WHAT THE TASK REQUIRES
Starting at the line below holding "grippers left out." and stopping at the line holding "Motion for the", print every line exactly, both ends included, and leave the rest out.

DATASET SECTION
------------------------------------------------

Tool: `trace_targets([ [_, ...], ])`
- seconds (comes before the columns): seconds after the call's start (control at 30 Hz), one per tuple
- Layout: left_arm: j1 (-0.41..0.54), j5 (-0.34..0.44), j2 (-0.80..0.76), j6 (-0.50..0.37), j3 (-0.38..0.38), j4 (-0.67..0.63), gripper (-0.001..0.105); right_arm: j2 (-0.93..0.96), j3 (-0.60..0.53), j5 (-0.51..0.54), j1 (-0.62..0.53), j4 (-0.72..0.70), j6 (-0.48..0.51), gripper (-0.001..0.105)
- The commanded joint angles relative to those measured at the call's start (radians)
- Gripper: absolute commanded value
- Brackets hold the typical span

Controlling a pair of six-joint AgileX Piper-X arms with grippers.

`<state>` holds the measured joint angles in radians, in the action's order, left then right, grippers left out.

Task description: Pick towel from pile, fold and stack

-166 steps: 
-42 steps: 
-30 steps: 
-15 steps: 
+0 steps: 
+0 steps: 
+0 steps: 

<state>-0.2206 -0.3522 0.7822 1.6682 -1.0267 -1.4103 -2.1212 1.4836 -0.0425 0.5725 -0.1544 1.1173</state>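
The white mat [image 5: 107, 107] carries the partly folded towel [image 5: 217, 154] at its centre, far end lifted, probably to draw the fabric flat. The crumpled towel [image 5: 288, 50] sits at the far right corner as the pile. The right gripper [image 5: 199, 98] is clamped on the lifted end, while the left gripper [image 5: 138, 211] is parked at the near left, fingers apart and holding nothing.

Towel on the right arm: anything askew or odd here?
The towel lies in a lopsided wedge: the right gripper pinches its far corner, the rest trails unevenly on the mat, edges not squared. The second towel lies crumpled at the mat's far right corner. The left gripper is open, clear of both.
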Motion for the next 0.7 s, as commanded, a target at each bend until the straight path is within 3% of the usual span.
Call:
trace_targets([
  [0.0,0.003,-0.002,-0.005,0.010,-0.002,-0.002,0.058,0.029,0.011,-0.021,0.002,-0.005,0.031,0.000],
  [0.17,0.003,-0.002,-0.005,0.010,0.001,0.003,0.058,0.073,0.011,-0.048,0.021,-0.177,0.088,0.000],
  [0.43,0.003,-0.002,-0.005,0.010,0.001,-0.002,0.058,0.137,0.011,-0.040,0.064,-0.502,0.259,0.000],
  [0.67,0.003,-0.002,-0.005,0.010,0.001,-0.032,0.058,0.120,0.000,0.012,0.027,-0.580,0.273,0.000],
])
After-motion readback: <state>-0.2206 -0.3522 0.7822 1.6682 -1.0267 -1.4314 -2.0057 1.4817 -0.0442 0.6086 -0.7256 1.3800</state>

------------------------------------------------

SOLUTION TO THIS EXERCISE
`<state>` holds the measured joint angles in radians, in the action's order, left then right, grippers left out.

Task description: Pick towel from pile, fold and stack

-166 steps: 
-42 steps: 
-30 steps: 
-15 steps: 
+0 steps: 
+0 steps: 
+0 steps: 

<state>-0.2206 -0.3522 0.7822 1.6682 -1.0267 -1.4103 -2.1212 1.4836 -0.0425 0.5725 -0.1544 1.1173</state>
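The white mat [image 5: 107, 107] carries the partly folded towel [image 5: 217, 154] at its centre, far end lifted, probably to draw the fabric flat. The crumpled towel [image 5: 288, 50] sits at the far right corner as the pile. The right gripper [image 5: 199, 98] is clamped on the lifted end, while the left gripper [image 5: 138, 211] is parked at the near left, fingers apart and holding nothing.

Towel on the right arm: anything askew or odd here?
The towel lies in a lopsided wedge: the right gripper pinches its far corner, the rest trails unevenly on the mat, edges not squared. The second towel lies crumpled at the mat's far right corner. The left gripper is open, clear of both.
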Motion for the next 0.7 s, as commanded, a target at each bend until the straight path is within 3% of the usual span.

No additional response is required.